Type I: An enamel-lined minor invagination confined within the crown not extending beyond the cemento-enamel junction (Figure 1a).

Type II: An enamel lined invagination invading the root but remains confined as a blind sac. It may or may not communicate with the dental pulp (Figure 1b).

Type III A: invagination extending into the root and communicating laterally with the periodontal ligament space through a pseudoforamen. There is usually no communication with the pulp, which lies compressed within the root (Figure 1c). Type III B A-invagination which extend through the root and perforates apically through a pseudoforamen (Figure 1d) [3].

In 1972, Schulze and Brand proposed a more detailed classification, including coronal invaginations and dysmorphic root configuration. Kronfeld speculated that DI is caused by failure in growth of the internal enamel epithelium and increased proliferation of surrounding epithelium producing a static area of engulfing. Ectomesenchymal signaling between dental papilla and internal enamel epithelium can affect tooth morphogenesis.
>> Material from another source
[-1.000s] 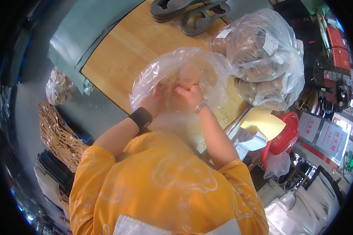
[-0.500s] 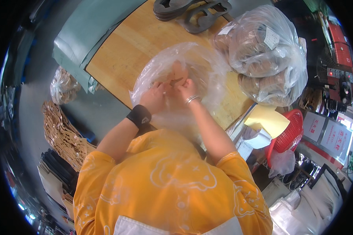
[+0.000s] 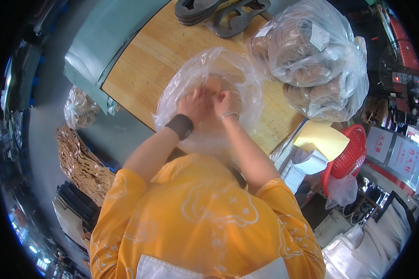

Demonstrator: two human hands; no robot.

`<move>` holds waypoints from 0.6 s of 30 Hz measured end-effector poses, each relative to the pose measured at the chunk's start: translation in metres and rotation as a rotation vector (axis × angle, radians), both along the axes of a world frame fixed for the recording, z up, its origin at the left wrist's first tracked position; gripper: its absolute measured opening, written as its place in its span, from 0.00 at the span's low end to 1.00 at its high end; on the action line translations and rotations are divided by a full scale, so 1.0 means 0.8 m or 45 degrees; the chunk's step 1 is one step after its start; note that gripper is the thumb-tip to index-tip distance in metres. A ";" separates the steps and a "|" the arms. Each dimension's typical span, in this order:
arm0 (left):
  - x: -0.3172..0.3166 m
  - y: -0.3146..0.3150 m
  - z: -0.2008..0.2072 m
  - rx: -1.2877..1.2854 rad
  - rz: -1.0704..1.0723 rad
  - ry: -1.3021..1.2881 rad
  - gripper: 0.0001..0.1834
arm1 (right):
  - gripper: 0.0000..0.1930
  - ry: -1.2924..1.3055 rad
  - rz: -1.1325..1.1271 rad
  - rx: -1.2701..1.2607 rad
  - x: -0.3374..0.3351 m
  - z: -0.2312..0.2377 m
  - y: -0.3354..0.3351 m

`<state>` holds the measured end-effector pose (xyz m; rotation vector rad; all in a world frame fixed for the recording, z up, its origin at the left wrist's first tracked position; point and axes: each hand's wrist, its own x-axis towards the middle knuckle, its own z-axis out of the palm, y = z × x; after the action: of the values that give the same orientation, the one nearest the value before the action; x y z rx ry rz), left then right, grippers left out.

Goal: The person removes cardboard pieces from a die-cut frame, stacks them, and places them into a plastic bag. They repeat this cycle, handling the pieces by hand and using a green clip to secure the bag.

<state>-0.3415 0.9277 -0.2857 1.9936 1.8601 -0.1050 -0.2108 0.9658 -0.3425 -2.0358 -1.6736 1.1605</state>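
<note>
A clear plastic bag (image 3: 165, 100) lies spread open on the wooden table in front of me. Within its mouth is a flat, orange-brown cut piece (image 3: 213, 83), perhaps leather, its lower part covered by my fingers. My left hand (image 3: 192, 108), with a black wristband, grips the piece from the left, fingers bent over it. At the right edge, my right hand (image 3: 224, 104), wearing bracelets, pinches it between thumb and fingers. Both hands are close together over the bag. Whatever lies underneath them in the bag is blurred and mostly hidden.
Large tied plastic bags of brown pieces (image 3: 307, 60) stand at the table's right. Dark grey cutout shapes (image 3: 235, 21) lie at its far edge. Papers (image 3: 321, 139) and a red basket (image 3: 351, 151) are at the right. Green sheets (image 3: 91, 51) overhang the left; brown scrap sheets (image 3: 81, 160) sit below.
The brown piece has tipped lower between my hands, and less of it shows. My left hand has moved slightly right and up over it; my right hand stays at its right edge.
</note>
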 end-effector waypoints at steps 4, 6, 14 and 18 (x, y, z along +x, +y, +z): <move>-0.030 0.051 -0.004 -0.226 0.059 0.048 0.39 | 0.11 -0.083 0.097 0.000 0.005 0.009 0.004; -0.044 0.064 -0.008 -0.202 0.166 0.057 0.40 | 0.11 -0.133 0.167 -0.015 0.008 0.014 0.007; -0.043 0.045 -0.028 0.013 0.082 0.090 0.29 | 0.14 -0.083 0.067 -0.008 0.005 0.027 0.015; -0.029 0.027 -0.016 -0.068 -0.144 0.338 0.28 | 0.17 -0.022 0.050 -0.175 0.004 0.031 0.016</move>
<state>-0.3648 0.9494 -0.2983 2.1327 1.8748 -0.4673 -0.2079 0.9786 -0.3180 -2.1078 -1.6917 1.3085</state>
They have specific roles such as tooth morphogenesis and infolding of enamel organ [3]. The incidence of DI is about 0.04–10% and maxillary lateral incisors are most frequently affected approximately 9% and bilateral involvement of 43% [4] [5]. According to the theories put forward by Hulsmann the etiology behind DI is distortion of the internal enamel epithelium development, infections and traumas.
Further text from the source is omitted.